Working examples (verified end-to-end):

// audio: WAV (pcm) → AAC in MP4 (no filter → passthrough graph)
{"op":"process","inputs":[{"path":"tone.wav"}],
 "outputs":[{"path":"out.mp4","audio_codec":"aac"}]}

// video: H.264 → scaled → H.264 (GPL variant, libx264)
{"op":"process","inputs":[{"path":"in.mp4"}],"filter":"[0:v]scale=160:120[vout]",
 "outputs":[{"path":"out.mp4","video_codec":"libx264","options":{"crf":"28"}}]}

// multi-input: combine a video + an audio file into one mp4
{"op":"process","inputs":[{"path":"clip.mp4"},{"path":"music.mp3"}],
 "filter":"[0:v]scale=1280:-2[vout];[1:a]anull[aout]",
 "outputs":[{"path":"out.mp4","video_codec":"libx264","audio_codec":"aac"}]}

// crossfade-concat two clips
{"op":"process","inputs":[{"path":"a.mp4"},{"path":"b.mp4"}],
 "filter":"[0:v][1:v]xfade=transition=fade:duration=0.4:offset=2[vout]",
 "outputs":[{"path":"out.mp4","video_codec":"libx264"}]}

On success the engine prints what it wrote, e.g. {"output":"out.mp4","streams":[{"type":"video","codec":"libx264"}]}.

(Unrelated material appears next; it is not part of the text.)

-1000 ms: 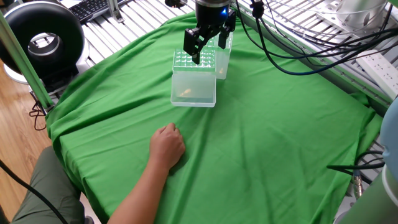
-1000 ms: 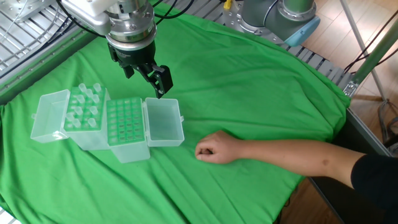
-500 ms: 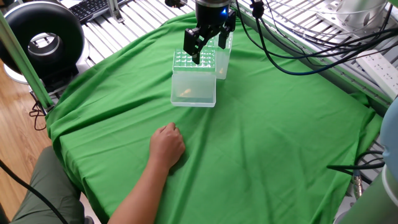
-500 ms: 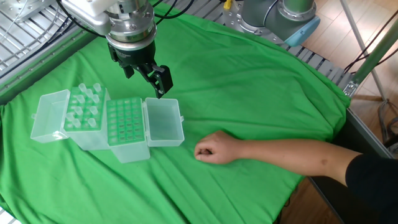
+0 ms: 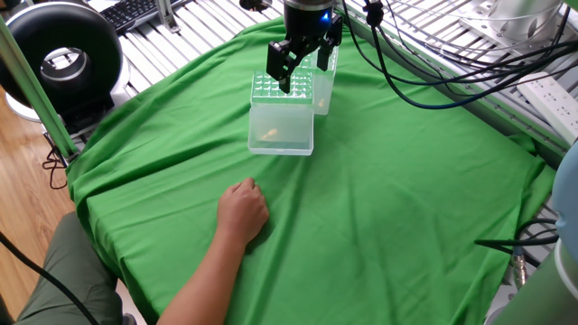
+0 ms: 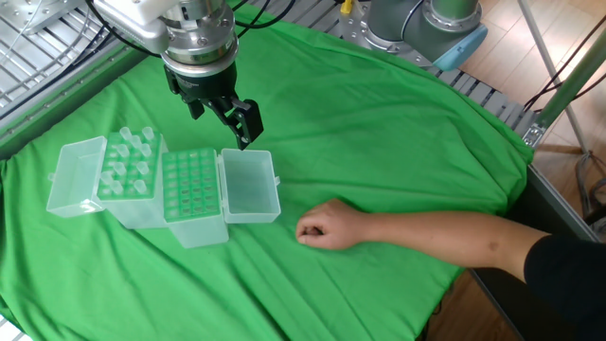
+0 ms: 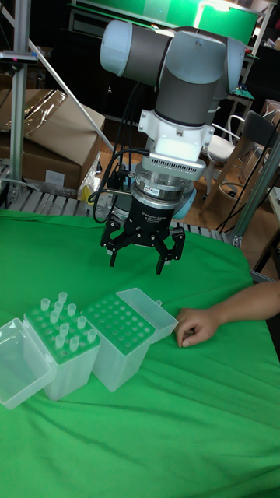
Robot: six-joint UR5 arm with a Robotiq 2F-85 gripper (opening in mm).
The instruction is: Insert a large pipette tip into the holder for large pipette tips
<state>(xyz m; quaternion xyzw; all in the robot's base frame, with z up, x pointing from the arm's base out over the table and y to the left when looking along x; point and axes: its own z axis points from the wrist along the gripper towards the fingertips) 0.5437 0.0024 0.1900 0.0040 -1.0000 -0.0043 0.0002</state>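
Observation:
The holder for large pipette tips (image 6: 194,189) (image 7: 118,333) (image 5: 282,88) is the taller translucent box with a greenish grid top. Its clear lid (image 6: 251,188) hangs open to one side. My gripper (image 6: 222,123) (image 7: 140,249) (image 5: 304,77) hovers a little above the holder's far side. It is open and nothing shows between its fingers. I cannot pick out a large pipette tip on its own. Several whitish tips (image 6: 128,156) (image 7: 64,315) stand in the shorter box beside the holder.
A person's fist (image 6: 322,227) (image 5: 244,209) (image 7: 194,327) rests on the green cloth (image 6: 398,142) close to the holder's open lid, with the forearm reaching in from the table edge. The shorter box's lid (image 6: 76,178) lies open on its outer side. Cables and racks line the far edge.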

probe — report stream information

{ "op": "probe", "inputs": [ { "path": "in/clip.mp4" } ] }

Reports container/stream metadata (format, duration, per-stream codec/type and dimensions/sample rate) as JSON on stdout. No outputs are written. For example, probing a WAV yields:

{"inputs":[{"path":"tone.wav","format":"wav","duration_sec":0.5,
  "streams":[{"index":0,"type":"audio","codec":"pcm_s16le","sample_rate":8000,"channels":1}]}]}

The filter field is ffmpeg's filtergraph syntax

The one place we deliberately don't invent our own language. libavfilter ships a complete graph parser; reinventing the [0:v]scale=…[v] mini-language would be folly, and your existing filtergraph knowledge transfers directly. Structured fields surround the graph (inputs, outputs, codecs, options); the graph itself is the standard string.

Transport

The spec is passed to the engine as a single argument (or read from the mounted filesystem). Results — the probe JSON, or process status — come back on stdout; errors on stderr with a non-zero exit code. afmpeg's runtime carries all of this over its filesystem bridge.

Versioning

The vocabulary carries a version. A consumer (afmpeg) records the engine artifact version + vocabulary version it was built against; a mismatch is caught rather than silently misbehaving.